TRIBUNNEWS.COM, JAKARTA – Pelatihan Kader Lanjutan (PKL) II Pergerakan Mahasiswa Islam Indonesia (PMII) Cabang Ciputat yang digelar di Balai Pelatihan Kementerian Desa, Ciracas, Jakarta Timur, pada 1-4 Maret 2018 lalu, tampak berbeda.
Kegiatan yang mengangkat tema ‘Becoming Online and Offline Influencer’ itu mendatangkan sejumlah pemateri.
Salah satunya adalah Direktur Eksekutif Center of Intelligence and Strategic Studies (CISS) Ngasiman Djoyonegoro.

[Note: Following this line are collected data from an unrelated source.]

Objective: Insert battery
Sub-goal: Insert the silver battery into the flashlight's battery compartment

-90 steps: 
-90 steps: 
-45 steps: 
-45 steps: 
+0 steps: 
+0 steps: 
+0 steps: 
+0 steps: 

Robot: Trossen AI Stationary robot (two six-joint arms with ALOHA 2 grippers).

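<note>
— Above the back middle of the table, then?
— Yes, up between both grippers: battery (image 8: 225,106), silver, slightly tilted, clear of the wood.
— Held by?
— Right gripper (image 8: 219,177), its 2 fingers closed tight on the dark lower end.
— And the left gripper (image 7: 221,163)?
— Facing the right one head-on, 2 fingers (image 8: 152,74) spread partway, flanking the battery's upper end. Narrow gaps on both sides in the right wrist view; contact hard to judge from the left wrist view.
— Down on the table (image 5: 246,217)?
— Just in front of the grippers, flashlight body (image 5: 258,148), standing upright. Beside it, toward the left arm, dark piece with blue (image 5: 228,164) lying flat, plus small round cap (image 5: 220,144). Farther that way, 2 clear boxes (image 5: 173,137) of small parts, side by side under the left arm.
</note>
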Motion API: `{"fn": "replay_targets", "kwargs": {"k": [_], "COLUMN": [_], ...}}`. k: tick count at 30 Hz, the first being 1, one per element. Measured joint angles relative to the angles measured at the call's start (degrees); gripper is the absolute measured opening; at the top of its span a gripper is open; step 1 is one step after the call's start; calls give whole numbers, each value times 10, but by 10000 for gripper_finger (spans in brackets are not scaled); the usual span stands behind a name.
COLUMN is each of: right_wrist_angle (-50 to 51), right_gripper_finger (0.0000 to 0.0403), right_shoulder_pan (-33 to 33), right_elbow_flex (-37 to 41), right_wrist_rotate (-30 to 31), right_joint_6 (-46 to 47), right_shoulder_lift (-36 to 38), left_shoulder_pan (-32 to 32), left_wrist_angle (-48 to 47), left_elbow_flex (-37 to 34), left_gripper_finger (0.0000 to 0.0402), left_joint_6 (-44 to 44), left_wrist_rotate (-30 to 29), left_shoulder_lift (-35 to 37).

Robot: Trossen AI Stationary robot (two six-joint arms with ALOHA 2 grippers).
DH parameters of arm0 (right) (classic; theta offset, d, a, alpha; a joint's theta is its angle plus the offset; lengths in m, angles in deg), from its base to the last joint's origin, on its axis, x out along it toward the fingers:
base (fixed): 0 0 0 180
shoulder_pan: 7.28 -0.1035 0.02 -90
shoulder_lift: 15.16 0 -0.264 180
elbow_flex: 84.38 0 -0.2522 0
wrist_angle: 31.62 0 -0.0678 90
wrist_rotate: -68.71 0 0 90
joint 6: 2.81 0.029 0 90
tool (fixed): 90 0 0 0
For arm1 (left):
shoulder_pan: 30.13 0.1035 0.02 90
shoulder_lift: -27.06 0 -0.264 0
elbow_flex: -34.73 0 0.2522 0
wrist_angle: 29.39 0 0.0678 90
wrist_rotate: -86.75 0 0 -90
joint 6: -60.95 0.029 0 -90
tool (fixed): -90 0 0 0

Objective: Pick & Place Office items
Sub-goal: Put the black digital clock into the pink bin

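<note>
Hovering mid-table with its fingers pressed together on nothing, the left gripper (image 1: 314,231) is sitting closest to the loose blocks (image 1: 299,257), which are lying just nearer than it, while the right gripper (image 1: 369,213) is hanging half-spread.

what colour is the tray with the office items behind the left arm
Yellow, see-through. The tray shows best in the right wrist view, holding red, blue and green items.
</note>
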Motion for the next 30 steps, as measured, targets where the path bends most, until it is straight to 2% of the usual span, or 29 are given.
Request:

Simon, begitu sapaan akrab Ngasiman Djoyonegoro, didaulat memberikan materai seputar pengantar dunia intelijen dan perkembangan cyber.
“Selain sebagai seni, intelijen itu sebagai ilmu. Maka intelijen itu harus dapat dipelajari, termasuk dengan menggunakan kaidah-kaidah ilmiah,” kata Simon di hadapan peserta PKL II PMII Ciputat.
Sebagai sebuah ilmu, tambah Simon, intelijen perlu dipelajari setiap orang, khususnya bagi para mahasiswa.
Pasalnya, ilmu intelijen secara lebih luas dapat dipahami sebagai ilmu yang mencari kebenaran data (validasi dan verifikasi). Dalam konteks ini, ilmu intelijen dapat digunakan untuk melawan hoax yang kini merajalela.
“Peserta PKL sebagai para calon pemimpin nasional, sudah saatnya memahami informasi dengan valid. Mahasiswa tidak boleh menjadi objek (sasaran-red) hoax. Jika informasi yang diperoleh saja hoax, maka dalam mengambil keputusan pasti keliru,” terang Simon disambut tepuk tangan peserta.
Dalam kesempatan itu, Kandidat Doktor dari Universitas Brawijaya Malang tersebut juga memaparkan tentang perkembangan dunia keamanan nasional di era cyber.
Menurutnya, ancaman keamanan nasional kini tidak hanya dalam bentuk fisik, namun juga dalam dunia cyber.